Most people who do A/B testing do it modestly, testing only one variable at a time. They test headlines, images, button text, and other important page elements that are crucial to conversion. This makes sense. These elements are simple to test, the results you get are clear, and the next step is obvious: you permanently implement the text or image that converts best. By keeping the testing to one isolated variable, you can be more confident in the results.
But there has also been a lot of discussion about the downsides of this incremental approach. The argument is that if you continually test small items over time, you won’t be able to iterate your way to a much better design. Instead, you’ll just improve in very small increments and get stuck in what has come to be called the Local Maximum , meaning that you’ve hit a glass ceiling in your design. Without a big shake-up, you won’t make any big gains.
The classic case study for this type of testing is Google’s 41 Shades of Blue study , where Google rigorously tested the color of the links on Google Search and Gmail to see which shade of blue converted best. And because Google has a tremendous amount of traffic, they were able to actually see differences between two shades of blue that a normal person would be hard-pressed to distinguish. At huge scale, small differences are discernible, so it makes sense for Google to do that testing.
But for the vast majority of folks working with much smaller traffic, that sort of incremental testing isn’t feasible. Yet most people still seem to test one variable at a time. (As an aside, we’ve been guilty of publishing results like this such as the red/green button test results . The purpose of the test was to show that even something as innocuous as button color can make a real difference… not that this is the best type of test to run).
Don't Limit Yourself to Small Changes
So the answer is simple: test the entire page as a variable . Instead of testing single design elements like headlines, images, or call-to-action buttons, simply design two completely different pages and test them against each other. In this way, the entire page becomes the variable you’re testing. It's still as valid a test as ever, but you’re just working on a higher level.

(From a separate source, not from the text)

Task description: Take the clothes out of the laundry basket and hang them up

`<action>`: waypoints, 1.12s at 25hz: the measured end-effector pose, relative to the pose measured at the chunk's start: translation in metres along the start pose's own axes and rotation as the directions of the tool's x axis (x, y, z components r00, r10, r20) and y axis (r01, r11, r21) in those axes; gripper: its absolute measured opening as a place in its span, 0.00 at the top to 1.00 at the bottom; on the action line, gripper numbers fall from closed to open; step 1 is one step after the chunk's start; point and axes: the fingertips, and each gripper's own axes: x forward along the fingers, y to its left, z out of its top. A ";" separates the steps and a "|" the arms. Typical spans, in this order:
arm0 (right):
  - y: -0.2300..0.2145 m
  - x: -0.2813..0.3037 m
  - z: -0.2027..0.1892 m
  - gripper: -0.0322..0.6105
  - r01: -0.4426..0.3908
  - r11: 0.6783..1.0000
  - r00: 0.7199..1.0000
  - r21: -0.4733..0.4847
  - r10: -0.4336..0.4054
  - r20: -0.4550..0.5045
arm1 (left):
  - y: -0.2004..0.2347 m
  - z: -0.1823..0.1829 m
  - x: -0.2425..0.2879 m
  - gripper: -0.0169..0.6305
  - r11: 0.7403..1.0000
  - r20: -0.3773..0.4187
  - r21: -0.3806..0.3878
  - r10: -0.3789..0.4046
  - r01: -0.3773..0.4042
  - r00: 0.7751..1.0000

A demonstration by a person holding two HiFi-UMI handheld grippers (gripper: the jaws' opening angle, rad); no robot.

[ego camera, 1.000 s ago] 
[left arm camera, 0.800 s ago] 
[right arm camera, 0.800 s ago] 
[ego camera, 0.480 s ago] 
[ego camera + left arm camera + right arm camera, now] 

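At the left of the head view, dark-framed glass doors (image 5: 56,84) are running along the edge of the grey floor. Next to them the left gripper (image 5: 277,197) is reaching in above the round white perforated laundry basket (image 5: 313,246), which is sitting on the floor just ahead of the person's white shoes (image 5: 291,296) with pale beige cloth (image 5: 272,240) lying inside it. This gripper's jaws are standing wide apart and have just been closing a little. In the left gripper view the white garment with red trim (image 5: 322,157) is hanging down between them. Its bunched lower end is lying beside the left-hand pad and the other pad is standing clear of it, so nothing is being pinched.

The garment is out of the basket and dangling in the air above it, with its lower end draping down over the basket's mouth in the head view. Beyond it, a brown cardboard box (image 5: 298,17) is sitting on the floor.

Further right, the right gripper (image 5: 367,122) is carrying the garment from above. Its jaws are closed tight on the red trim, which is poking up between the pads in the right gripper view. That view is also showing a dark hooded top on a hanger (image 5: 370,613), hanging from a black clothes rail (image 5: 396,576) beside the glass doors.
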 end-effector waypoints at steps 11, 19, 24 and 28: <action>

An Example of a Page-Level Design Test
Here is an example of a test in which a page-level design had a large effect. Luke Stevens tested two completely different versions of a homepage for his upcoming Performance Based Design book . The results weren’t even close. One outperformed the other by 131%.
Running a Page-Level Design Test
There are some differences between element-level design and page-level design. The big one is that designing another page takes a lot longer than just writing another headline. So creating the variations and setting up the test will take longer. But once you start, the differences between two differently designed pages will show up much faster than the differences between two headlines. You’ll get test results more quickly with a page-level test because the variations will be so different.
Now, let’s imagine one page worked much better than another, and you wanted to know why. Well, you might be concerned that since the entire page was your variable, you cannot confidently pinpoint the exact reason. Was it the different layout, style, or copy? If you don’t know why something is working/not working, you’ll probably want to roll some other UX methods into the mix, such as interviews or user testing. By combining A/B testing with other methods , you’ll get the complete picture you’re after.
We’re seeing lots of folks A/B test large changes recently, and it’s something I’m sure we’ll see more of. I've helped a lot of people get started with page-level testing, and the results are always interesting. In one recent example, the design team for an art site was testing classic paintings of the old European masters vs. modern abstract artworks, and conversion changed drastically based on whether members of the audience were in their twenties vs. in their fifties. It turns out that younger people dig abstract art and older people like the European masters. This seems to make some sense in hindsight, but it was testing that led to the insight in the first place.
In summary, A/B testing shouldn't just be about small changes. You can do page-level testing (and even flow-level testing) and get very interesting results, often faster and more insightful than the incremental, small changes that A/B testing is known for. So change your testing strategy to include big leaps, and you can avoid the local maximum that much longer.